Que esta antología se titule De la pupila del ahorcado, no nos toma
de sorpresa. Pocos poetas, concluidos aquellos años de formación, lo mismo
dentro de Cuba que ya en el exilio, supieron desaparecer tan magistralmente. Su
sombrero zequeriano no es bobería, si se mira de cerca; tampoco su bufanda a lo
Nerval… Parecía uno de los menos preparados para la estampida, pero partió,
también él, a lo que a la postre sería un descampado…, si bien con tragaperras
incluidas.
Tuvo que trocar la poesía por oficios menos
encandilantes, y zapatear desde 1994 al margen de todo. "Mi miedo",
me dijo una vez, "no es dejar de escribir. ¡Que quede claro!" Pero al
leer Poner orden en mis tierras,
libro que escribiera entre 1997 y 2003, y el sorprendente Los dados de la noche (2010-2012), se tiene la impresión de que el
desastre y la mudez ya estaban inscritos en su poesía, a modo de tabla de surfing. Asistimos, desde estos últimos
cuadernos, a sus propios comienzos, como si se tratara, más que de escribir, de
flotar soberanamente sobre idéntico abismo, remontando las olas —el oleaje del
papel, quiero decir— con una misma cosmética de dioses y extensiones.
Poesía que aspira a la fijeza, barroco en
clave existencialista, lamento sideral, estamos ante un producto irreductible.

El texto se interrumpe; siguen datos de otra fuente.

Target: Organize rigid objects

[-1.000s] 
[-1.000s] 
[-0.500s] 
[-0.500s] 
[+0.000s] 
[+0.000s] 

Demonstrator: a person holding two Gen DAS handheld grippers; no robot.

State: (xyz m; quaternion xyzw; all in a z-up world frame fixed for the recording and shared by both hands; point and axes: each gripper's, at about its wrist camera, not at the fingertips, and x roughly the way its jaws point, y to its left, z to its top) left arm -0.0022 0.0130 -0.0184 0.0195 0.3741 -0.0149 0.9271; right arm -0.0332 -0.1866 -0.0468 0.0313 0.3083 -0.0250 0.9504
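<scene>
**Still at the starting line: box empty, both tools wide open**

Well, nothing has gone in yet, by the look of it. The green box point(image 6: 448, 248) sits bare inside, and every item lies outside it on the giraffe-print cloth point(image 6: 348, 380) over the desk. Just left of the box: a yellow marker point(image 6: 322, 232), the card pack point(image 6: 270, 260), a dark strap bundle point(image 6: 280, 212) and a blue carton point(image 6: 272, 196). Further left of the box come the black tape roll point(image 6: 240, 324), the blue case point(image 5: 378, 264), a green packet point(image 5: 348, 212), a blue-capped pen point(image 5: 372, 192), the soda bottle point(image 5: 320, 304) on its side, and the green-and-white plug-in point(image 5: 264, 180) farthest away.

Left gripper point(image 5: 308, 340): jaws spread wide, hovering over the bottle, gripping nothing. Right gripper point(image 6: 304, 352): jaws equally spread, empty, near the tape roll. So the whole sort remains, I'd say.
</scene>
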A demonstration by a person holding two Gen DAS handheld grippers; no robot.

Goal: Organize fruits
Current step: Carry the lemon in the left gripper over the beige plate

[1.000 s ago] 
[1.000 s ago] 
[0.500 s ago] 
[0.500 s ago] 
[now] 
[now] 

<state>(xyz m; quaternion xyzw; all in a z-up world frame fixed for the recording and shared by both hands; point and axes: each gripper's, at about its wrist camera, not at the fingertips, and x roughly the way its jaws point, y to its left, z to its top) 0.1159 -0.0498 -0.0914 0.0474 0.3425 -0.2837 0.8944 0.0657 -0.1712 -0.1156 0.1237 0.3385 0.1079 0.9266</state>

Por eso me agrada tanto el poema titulado "Extinción", donde Almelio
en persona se quita la ropa y se mete en la cama para perderse en él. A lo que
cabe añadir: esa pupila de la que habla no es sino la del Niño Muerto de
Blanchot: luz que trasiega terca, y acaso burlonamente, en el párpado del que
sobrevive.
Prólogo a De la pupila del ahorcado, editorial Efory Atocha, 2013. Publicado anteriormente en Diario de Cuba. En la fotografía, de izquierda a derecha: Mario Bonet, Pedro Marqués de Armas, Gerardo Fernández Fe, Almelio Calderón, Ismael González Castañer, y Carlos. A. Aguilera.